What to work on:
Pull every line that holds the word "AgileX" from the entries.

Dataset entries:
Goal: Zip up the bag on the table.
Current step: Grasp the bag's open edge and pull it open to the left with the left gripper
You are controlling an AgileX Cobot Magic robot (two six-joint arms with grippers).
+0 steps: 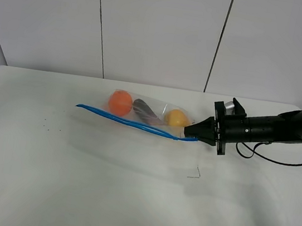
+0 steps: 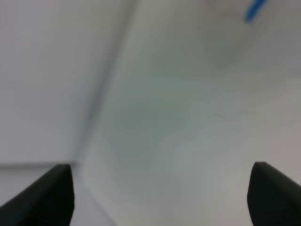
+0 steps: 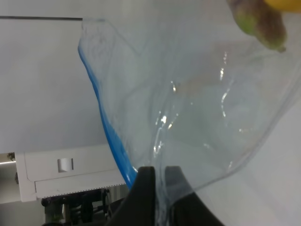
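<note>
Over the table (image 1: 128,194), right gripper (image 1: 189,133) pinches the bag (image 1: 157,108) corner at the blue zipper (image 1: 127,122) end. Left gripper (image 2: 160,167) stands spread wide, apart from the bag.

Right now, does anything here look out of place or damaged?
Nothing looks spilled or broken. The right gripper pinches one end of the bag. The only oddity is a thin, bent dark mark on the table, nearer the camera than the bag.
</note>
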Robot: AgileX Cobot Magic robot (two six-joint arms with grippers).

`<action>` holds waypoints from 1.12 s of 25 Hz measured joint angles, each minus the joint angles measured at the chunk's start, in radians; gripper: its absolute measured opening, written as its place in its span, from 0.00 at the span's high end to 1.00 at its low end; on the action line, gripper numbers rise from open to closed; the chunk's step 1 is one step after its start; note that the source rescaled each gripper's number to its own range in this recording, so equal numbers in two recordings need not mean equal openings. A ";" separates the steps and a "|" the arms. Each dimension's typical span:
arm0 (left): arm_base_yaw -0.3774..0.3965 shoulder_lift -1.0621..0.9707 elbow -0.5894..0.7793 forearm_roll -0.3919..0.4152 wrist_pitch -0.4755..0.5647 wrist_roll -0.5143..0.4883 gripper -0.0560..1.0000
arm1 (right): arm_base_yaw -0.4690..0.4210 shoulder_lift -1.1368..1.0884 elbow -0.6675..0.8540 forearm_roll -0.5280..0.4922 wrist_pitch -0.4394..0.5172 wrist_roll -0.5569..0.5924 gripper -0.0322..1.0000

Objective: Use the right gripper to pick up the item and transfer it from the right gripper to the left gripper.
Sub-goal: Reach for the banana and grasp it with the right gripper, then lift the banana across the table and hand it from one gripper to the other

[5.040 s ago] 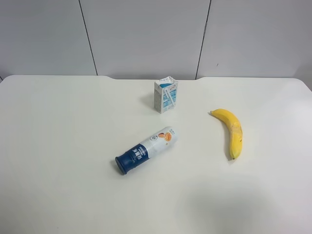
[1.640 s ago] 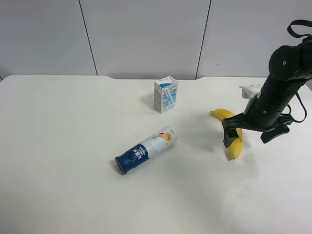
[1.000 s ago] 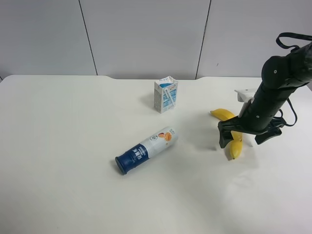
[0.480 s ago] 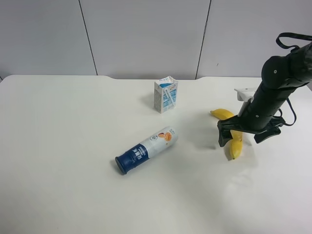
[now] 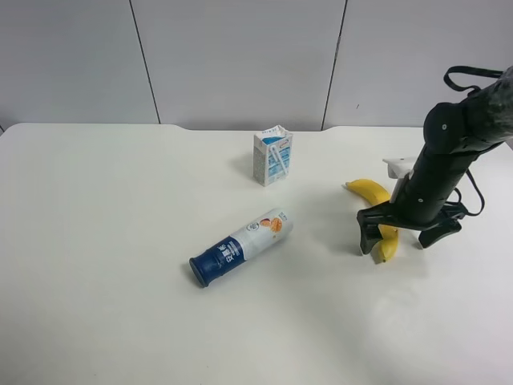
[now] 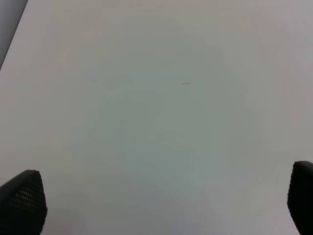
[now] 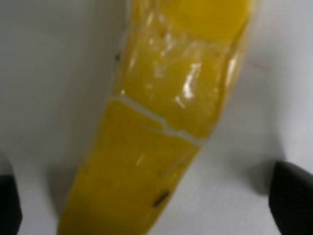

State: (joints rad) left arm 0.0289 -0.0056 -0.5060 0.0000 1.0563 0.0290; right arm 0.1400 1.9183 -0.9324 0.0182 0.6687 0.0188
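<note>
Count: one banana (image 5: 369, 190), one bottle (image 5: 239, 246), one carton (image 5: 272, 157).
Banana axis: far-to-near on worktop (image 5: 104, 241), curved.
Right pincer (image 5: 394, 239): spread, straddling banana.
Left pincer (image 6: 156, 205): spread, above worktop.

A white table (image 5: 120, 321) with a matte top was spread beneath the right gripper (image 5: 396, 242) and out to every side of it, its rear edge rounded at the corners and lightly notched near the middle. Beyond that edge, well behind the right gripper, a wall (image 5: 240, 56) of pale grey panels was divided by thin dark vertical seams (image 5: 143, 64). The scene was lit softly and evenly, and only faint shadows (image 5: 243, 167) were cast on the table.
</note>
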 joint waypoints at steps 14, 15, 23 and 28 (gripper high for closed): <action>0.000 0.000 0.000 0.000 0.000 0.000 0.00 | 0.000 0.003 -0.001 0.026 -0.005 0.008 0.95; 0.000 0.000 0.000 0.000 0.000 0.000 0.00 | 0.000 0.003 -0.001 0.026 -0.005 0.008 0.95; 0.000 0.000 0.000 0.000 0.000 0.000 0.00 | 0.000 -0.033 -0.001 0.026 0.008 -0.008 0.95; 0.000 0.000 0.000 0.000 0.000 0.000 0.00 | 0.000 -0.136 0.000 0.022 0.070 -0.033 0.95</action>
State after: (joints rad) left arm 0.0289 -0.0056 -0.5060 0.0000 1.0563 0.0290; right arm 0.1400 1.7825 -0.9323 0.0406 0.7387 -0.0140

Output of the task:
You are controlling an AgileX Cobot Magic robot (two six-joint arms with grippers).
Robot: AgileX Cobot Magic robot (two six-joint arms with grippers).

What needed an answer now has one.